There’s a quiet kind of exhaustion that comes with teaching English right now.
Not the kind caused by grading essays or teaching The Outsiders… for the fifteenth time. The deeper kind. The kind that comes from trying to create meaningful lessons while also answering a zillion emails, entering grades (and late grades), differentiating instruction, uploading to Canvas, managing behaviors, and somehow still finding the energy to lead discussions that matter. You know, the kind of discussions that made you want to teach in the first place.
That’s why I created The Efficient English Teacher.
Not to help teachers do more.
To help teachers make more room for what matters.
After more than two decades in the classroom, I’ve learned that engagement does not come from complicated lessons. No, your students don’t need twenty-slide lectures and flashy worksheets every day. Nor do you need to waste a minute more thinking of lesson objectives. Our students need meaningful conversations, visible thinking, structure, accountability, and room to connect literature to the world around them. We need that too.
Teachers need systems. We need systems that support our work, and leave us with room to be present for our students, our families, our lives.
This website is a place where middle, high school, and community college English teachers can find practical lessons, discussion ideas, visible thinking activities, AI-supported planning tools, reading and writing strategies, and classroom systems. I promise that they all actually work in real classrooms with real students. I know what little time you have. I don’t want to waste it.

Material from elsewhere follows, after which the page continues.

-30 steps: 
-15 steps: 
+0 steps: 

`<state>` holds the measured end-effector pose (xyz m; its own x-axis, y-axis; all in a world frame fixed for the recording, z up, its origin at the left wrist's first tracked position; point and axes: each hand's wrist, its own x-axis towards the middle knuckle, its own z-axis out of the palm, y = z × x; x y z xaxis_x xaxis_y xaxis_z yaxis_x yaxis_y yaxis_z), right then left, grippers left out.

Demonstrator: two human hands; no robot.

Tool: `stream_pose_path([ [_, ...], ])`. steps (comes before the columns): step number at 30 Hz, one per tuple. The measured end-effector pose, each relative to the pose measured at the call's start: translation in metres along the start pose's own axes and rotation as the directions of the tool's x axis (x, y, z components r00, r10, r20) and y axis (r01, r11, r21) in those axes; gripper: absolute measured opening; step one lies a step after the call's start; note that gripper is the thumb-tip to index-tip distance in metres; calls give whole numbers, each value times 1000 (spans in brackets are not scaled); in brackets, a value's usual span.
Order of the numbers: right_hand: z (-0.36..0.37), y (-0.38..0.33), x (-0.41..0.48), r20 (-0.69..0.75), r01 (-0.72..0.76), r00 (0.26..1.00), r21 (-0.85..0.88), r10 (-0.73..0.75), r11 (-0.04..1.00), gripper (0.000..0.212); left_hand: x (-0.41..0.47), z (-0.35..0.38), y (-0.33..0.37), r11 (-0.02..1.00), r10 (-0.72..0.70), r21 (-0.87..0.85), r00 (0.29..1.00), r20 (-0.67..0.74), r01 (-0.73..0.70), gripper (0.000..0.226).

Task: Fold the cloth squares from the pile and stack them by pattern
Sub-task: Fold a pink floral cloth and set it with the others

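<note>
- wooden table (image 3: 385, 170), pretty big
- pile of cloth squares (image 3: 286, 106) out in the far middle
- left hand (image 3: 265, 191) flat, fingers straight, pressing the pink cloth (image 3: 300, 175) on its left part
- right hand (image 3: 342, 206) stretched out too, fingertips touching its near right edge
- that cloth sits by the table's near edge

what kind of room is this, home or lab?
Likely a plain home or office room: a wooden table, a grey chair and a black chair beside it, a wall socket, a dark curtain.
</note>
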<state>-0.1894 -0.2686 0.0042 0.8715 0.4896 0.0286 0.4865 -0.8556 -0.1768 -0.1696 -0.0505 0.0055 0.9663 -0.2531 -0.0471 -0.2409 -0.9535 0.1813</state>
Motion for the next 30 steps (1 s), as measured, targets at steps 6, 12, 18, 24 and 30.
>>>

Some days, that might mean a quick post describing a discussion protocol that gets reluctant readers talking.
Some days it might mean a ready-to-use vocabulary quiz, a one-pager poetry assignment, or a lesson that turns passive students into active thinkers.
And some days it might simply mean feeling less alone.
A Free Resource to Start
To kick things off, I want to share one of the classroom systems that completely changed discussion days in my classroom: a Classroom Discussion Scoresheet that both students and the teacher use during discussions.

The idea is simple.
Both the teacher and students quickly tally positive and negative discussion behaviors in real time. Instead of vague participation grades, students can actually see what strong discussion looks like.
Instead of vague participation grades, students can actually see what strong discussion looks like.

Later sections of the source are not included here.